▶ [Exercise requirements] Your response should contain every line from the data below that holds the string "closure".

▶ [Stored data]
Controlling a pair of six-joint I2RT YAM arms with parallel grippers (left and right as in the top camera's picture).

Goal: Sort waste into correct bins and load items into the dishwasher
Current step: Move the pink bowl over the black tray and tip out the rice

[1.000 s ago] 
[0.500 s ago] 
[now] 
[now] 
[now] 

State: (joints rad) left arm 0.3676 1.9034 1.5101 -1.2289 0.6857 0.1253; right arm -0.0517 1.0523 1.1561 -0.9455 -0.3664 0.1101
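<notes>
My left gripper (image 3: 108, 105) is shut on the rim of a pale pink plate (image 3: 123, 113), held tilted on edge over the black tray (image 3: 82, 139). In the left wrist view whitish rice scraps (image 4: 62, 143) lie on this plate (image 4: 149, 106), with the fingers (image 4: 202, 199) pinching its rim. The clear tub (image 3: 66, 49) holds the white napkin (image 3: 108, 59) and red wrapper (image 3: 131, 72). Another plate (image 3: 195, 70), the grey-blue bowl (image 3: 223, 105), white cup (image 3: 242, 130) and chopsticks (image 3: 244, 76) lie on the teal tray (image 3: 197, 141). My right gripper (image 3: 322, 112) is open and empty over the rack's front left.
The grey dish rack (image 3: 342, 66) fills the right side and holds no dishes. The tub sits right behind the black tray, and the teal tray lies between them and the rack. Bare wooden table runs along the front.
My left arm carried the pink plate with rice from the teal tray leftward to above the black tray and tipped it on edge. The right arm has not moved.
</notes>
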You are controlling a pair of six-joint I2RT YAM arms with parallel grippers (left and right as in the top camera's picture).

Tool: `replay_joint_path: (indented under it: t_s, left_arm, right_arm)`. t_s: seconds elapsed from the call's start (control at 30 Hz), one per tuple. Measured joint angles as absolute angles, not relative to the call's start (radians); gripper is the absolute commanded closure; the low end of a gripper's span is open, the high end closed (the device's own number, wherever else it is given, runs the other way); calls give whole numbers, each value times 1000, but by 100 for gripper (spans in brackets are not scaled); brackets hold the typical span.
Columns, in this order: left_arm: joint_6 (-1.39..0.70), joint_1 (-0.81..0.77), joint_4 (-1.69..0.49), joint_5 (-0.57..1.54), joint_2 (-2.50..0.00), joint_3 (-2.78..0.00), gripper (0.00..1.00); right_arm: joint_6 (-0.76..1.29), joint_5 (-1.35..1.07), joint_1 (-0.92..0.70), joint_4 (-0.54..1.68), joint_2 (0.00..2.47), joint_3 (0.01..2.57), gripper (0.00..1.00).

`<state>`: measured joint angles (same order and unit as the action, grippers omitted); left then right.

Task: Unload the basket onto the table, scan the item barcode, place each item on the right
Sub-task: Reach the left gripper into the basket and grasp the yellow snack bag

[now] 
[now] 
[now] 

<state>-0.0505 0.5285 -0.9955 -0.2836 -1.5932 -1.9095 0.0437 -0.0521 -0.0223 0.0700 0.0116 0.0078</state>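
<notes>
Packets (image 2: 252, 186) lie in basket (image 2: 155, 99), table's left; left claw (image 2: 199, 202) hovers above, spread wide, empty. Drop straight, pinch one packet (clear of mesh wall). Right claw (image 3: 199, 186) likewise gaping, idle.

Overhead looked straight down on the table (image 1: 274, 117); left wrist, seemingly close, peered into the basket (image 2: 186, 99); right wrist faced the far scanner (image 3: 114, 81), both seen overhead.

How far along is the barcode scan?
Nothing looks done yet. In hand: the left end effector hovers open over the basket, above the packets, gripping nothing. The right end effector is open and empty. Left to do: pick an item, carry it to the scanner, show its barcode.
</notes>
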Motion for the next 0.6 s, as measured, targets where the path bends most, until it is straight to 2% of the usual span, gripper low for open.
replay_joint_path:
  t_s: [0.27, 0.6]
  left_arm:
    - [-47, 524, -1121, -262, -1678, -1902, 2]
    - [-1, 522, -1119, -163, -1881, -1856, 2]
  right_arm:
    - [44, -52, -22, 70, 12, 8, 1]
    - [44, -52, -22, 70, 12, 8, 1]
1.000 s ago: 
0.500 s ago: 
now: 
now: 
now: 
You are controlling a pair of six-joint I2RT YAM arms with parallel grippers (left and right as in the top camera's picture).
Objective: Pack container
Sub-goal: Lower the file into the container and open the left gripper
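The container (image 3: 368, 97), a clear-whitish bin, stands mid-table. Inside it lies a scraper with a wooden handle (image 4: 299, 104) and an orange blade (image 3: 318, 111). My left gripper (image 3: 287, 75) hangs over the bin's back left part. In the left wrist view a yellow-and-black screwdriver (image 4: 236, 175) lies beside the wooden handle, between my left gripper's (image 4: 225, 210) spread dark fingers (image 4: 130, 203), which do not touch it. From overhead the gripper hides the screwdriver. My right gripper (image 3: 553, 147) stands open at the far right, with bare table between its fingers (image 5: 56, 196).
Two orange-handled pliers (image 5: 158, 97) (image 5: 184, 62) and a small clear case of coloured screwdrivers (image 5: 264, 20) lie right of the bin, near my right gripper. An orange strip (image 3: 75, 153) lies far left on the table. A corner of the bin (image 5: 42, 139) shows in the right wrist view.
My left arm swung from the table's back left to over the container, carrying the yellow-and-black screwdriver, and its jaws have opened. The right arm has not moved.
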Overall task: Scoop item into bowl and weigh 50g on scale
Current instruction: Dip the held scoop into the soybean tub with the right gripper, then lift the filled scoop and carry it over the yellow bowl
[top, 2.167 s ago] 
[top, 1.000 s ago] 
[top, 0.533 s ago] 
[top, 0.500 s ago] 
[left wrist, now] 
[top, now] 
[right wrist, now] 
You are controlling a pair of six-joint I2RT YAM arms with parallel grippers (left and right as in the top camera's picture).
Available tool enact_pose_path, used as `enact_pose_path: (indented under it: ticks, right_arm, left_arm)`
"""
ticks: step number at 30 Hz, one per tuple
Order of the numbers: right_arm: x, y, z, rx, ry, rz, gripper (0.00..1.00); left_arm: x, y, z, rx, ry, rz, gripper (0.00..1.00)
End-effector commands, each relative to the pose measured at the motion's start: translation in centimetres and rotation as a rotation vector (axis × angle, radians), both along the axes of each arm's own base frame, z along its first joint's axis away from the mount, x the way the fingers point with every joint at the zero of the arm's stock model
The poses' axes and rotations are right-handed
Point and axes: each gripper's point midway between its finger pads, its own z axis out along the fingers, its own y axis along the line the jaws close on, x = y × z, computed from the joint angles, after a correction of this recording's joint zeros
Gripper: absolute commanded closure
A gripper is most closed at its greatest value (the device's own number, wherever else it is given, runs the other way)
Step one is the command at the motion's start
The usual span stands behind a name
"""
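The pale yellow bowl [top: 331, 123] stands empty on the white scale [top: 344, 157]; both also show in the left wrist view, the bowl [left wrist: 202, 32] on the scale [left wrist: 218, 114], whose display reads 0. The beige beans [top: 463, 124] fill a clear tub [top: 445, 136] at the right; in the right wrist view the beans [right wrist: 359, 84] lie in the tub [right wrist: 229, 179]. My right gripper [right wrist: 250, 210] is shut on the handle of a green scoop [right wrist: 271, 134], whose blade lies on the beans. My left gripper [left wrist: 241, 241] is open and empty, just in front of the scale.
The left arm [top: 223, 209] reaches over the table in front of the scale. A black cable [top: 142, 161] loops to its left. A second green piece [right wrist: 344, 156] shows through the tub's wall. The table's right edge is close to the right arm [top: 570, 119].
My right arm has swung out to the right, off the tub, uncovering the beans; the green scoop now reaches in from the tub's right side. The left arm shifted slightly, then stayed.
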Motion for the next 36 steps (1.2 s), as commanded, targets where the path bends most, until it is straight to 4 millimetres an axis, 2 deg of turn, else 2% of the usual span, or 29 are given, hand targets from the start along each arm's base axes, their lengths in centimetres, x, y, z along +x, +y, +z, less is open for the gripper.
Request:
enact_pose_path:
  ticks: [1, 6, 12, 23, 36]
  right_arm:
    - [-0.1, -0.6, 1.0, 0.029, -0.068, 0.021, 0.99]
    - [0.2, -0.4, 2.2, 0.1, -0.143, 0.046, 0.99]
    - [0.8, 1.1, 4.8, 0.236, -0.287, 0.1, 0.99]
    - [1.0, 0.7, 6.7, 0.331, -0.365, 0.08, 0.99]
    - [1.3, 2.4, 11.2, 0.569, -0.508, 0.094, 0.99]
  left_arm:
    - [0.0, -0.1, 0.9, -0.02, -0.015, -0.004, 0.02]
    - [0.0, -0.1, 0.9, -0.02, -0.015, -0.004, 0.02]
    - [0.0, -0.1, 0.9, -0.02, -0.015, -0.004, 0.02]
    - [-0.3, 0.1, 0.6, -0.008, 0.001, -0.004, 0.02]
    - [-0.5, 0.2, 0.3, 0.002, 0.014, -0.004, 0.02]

▶ [Written reply]
Tool: `replay_joint_path: (indented under it: t_s, left_arm, right_arm)`. t_s: seconds elapsed from the call's start (control at 30 Hz), one per tuple. Measured joint angles as absolute angles, not relative to the call's start (radians); gripper is the absolute commanded closure; the low end of a gripper's span is open, the high end closed (the device's own number, wherever else it is given, runs the other way); calls give whole numbers, each value times 1000, but by 100 for gripper (spans in brackets are not scaled); brackets hold the typical span.
Gripper: absolute commanded closure

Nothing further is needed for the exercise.